Núñez señala que nadie debería confiarse: “Es prácticamente seguro que un fenómeno meteorológico que ha ocurrido una vez volverá a repetirse. Lo que no sabemos es si será este año, dentro de 10 o de 100”. Pero añade que los sistemas de predicción y alerta meteorológica e hidrográfica son hoy incomparablemente más eficaces que en los años cincuenta, cuando una descomunal crecida del Turia iniciada en Cuenca pudo llegar al día siguiente a Valencia sin que casi nadie la esperase en la ciudad.

Los urbanistas consultados subrayan que cualquier uso que se dé al nuevo cauce debe respetar su función original de encauzar avenidas extraordinarias. Pero creen que aun así ofrece grandes posibilidades. “Lo lógico es que se convierta en un corredor de fauna y flora. Hay quien se extraña de que siendo un lecho, puedan plantarse árboles, pero se puede. Si viniera una riada y hubiera que replantar, tampoco pasaría nada. Desde el punto de vista de la metrópolis sería muy funcional”, afirma el arquitecto Carles Dolç.

“Cada día está más asumido el urbanismo del mientras tanto; actuaciones que sin hipotecar el futuro resuelven problemas inmediatos. No sé qué debe hacerse en el nuevo cauce, pero hay un gran espacio de titularidad pública disponible en el que caben muchas cosas. Lo primero sería realizar un estudio integral de usos”, añade el urbanista y arquitecto Rafael Rivera.

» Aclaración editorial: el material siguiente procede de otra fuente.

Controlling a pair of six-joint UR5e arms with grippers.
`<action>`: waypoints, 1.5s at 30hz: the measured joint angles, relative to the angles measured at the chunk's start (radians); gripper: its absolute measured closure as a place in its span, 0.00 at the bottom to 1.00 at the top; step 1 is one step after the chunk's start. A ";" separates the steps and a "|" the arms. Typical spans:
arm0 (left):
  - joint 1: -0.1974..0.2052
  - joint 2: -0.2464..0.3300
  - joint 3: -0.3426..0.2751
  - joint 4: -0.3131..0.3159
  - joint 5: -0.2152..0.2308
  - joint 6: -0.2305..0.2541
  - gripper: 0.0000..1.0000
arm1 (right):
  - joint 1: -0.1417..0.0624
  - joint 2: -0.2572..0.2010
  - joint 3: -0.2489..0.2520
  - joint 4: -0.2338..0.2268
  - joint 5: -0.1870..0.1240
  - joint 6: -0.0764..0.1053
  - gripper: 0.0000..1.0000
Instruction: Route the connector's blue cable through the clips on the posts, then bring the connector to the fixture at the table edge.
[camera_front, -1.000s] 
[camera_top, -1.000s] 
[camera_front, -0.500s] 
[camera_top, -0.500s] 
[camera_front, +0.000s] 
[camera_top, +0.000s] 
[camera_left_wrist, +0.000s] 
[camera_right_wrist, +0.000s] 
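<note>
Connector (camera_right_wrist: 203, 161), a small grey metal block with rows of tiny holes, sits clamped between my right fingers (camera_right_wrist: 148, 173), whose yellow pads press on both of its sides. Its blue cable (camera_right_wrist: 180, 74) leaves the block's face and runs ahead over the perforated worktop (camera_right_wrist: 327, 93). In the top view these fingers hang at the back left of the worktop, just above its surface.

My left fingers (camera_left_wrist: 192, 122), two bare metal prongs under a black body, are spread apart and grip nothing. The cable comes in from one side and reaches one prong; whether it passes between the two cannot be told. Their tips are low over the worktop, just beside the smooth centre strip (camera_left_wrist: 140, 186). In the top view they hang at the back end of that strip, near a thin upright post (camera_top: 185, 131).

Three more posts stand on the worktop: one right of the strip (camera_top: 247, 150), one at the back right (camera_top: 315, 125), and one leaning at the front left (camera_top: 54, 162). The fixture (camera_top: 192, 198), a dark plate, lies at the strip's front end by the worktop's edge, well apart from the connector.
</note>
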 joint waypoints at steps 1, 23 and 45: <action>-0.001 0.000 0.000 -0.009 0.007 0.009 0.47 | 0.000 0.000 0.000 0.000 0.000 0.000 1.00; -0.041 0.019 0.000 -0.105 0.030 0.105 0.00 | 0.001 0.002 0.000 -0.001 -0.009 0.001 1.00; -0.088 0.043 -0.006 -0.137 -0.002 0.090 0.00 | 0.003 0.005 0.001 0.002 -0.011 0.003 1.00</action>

Las Administraciones tienen visiones diferentes. El Ayuntamiento y la Generalitat son partidarios de adaptar “a medio plazo la obra a las exigencias ambientales y de paisaje actuales, con actuaciones que faciliten funciones de corredor ecológico y de uso lúdico, como itinerarios ciclistas y de viandantes”, señala Lluís Ferrando, director general de Ordenación de Territorio de la Generalitat. El tramo final, el único que siempre tiene agua, procedente del mar, debería hacerse “compatible con deportes náuticos como el piragüismo y la pesca”, afirma Ferrando.

El nuevo cauce está enclavado en el término de Valencia. Y linda con dos de los principales parques naturales de la Comunidad Valenciana —el fluvial del Turia y L’Albufera—. Pero forma parte del dominio público hidráulico, lo que lo convierte en competencia de la Confederación Hidrográfica del Júcar. El organismo dependiente del Ministerio de Medio Ambiente observa, de momento, sobre todo inconvenientes en la idea. “No se podría garantizar la seguridad de las personas potencialmente usuarias de instalaciones dentro del cauce”, señala una portavoz. “Ni sería asumible la construcción de un número indeterminado de salidas de emergencia, algo que podría comprometer la funcionalidad primordial del encauzamiento”.